Metallhandwerk in NRW einigt sich auf 4,1 Prozent mehr Lohn bis 2027
Hans-Helmut RuppersbergerLohnabschluss im westfälischen Schlosserei-Handwerk - 4,1 Prozent mehr - Metallhandwerk in NRW einigt sich auf 4,1 Prozent mehr Lohn bis 2027
Rund 58.000 Beschäftigte im Metall- und Schlösserhandwerk Nordrhein-Westfalens erhalten eine Lohnerhöhung von 4,1 Prozent – das sieht ein neuer Tarifvertrag vor, der als "fairer Kompromiss" bezeichnet wird. Die Einigung erfolgte nach wochenlangen Verhandlungen und Warnstreiks von über 2.000 Arbeitnehmern.
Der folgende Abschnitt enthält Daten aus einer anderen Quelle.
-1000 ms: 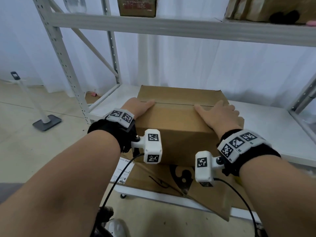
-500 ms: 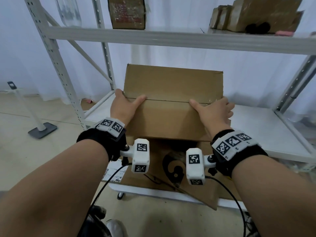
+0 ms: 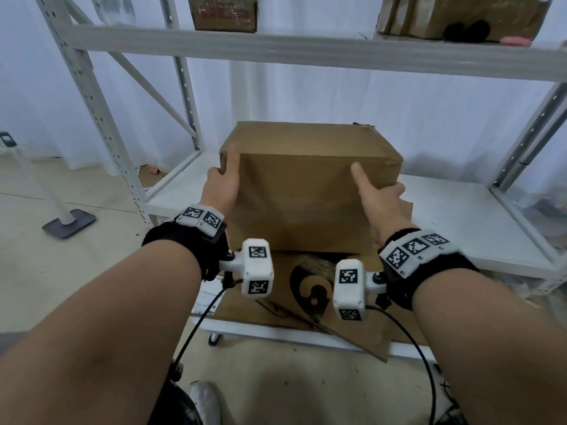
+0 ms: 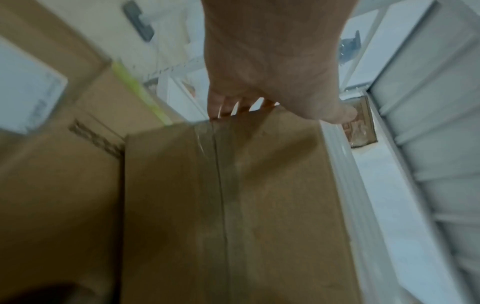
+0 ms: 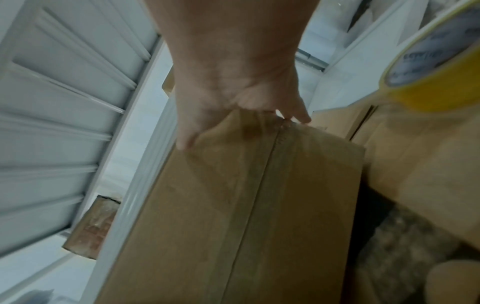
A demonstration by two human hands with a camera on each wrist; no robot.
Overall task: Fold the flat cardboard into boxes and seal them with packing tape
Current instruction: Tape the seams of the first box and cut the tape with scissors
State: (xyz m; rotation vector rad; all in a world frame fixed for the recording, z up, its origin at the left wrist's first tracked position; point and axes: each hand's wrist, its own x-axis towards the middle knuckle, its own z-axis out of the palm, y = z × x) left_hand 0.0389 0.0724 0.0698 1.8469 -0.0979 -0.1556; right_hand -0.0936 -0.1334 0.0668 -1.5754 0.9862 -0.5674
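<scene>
Both forearms entered from 6 o'clock in the head view, wrist bands and white marker cubes nearest the camera. Left hand (image 3: 222, 182) gripped the cardboard box (image 3: 306, 185) at its 9 o'clock side, thumb up on the near corner, fingers wrapped behind. Right hand (image 3: 379, 194) gripped the 3 o'clock side, thumb on the front face, fingers curled past the edge. The box sat between the hands, held above the flat cardboard (image 3: 294, 302) on the white shelf (image 3: 478, 222); contact underneath was hidden. The left wrist view, blurred, showed a taped seam (image 4: 221, 185) running down the box panel. In the right wrist view a yellow tape roll (image 5: 441, 67) sat at 2 o'clock, cut off by the frame edge. At 12 o'clock, the upper shelf (image 3: 306, 53) carried more boxes, their tops cropped.
</scene>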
Der Vertrag gilt bis März 2027.
Die Gespräche zwischen den Arbeitgebern und der IG Metall NRW endeten mit einer zweistufigen Lohnerhöhung: Zum 1. Januar 2026 steigen die Gehälter um 2,85 Prozent, gefolgt von einer weiteren Anhebung um 1,25 Prozent am 1. Dezember 2026. Patrick Loos, Verhandlungsführer der Gewerkschaft, betonte, dass die Vereinbarung dazu beitrage, die Kaufkraft der Beschäftigten zu stabilisieren.
Während des Tarifkonflikts hatten mehr als 2.000 Mitarbeiter aus rund 30 Betrieben an Warnstreiks teilgenommen. Der Abschluss umfasst zudem höhere Ausbildungsvergütungen, sodass alle Ebenen von besseren Bezahlungsbedingungen profitieren.
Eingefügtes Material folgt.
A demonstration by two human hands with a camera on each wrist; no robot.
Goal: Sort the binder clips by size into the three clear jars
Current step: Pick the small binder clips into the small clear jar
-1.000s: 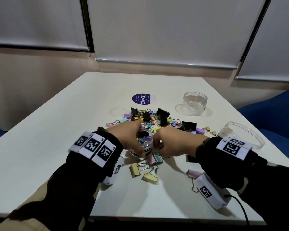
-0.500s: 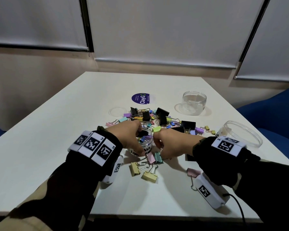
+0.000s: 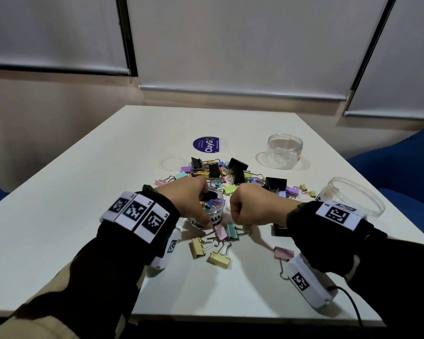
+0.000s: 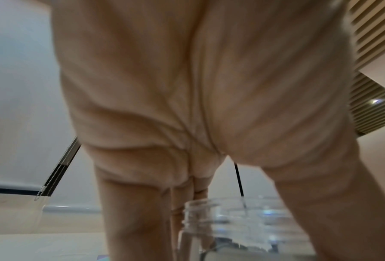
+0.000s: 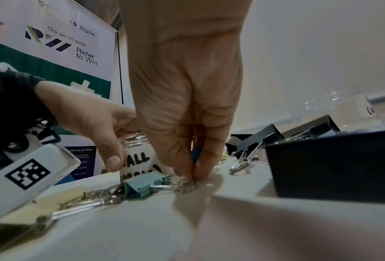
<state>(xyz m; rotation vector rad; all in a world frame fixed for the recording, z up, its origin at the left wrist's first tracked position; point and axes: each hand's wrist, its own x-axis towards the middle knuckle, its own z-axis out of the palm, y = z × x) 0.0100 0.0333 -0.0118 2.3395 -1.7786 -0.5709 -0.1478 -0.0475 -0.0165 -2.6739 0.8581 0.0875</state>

Der Tarifvertrag gilt für ein breites Spektrum an Unternehmen in der Metall- und Schlösserbranche. Beide Seiten haben sich nun auf die Regelungen verständigt, die bis Ende März 2027 gelten.
Die neue Tarifvereinbarung sichert den 58.000 Beschäftigten eine Lohnerhöhung von insgesamt 4,1 Prozent in zwei Stufen. Auch die Ausbildungsvergütungen steigen, was den Nachwuchs in der Branche begünstigt. Der Vertrag bietet den Arbeitnehmern bis Anfang 2027 finanzielle Planungssicherheit.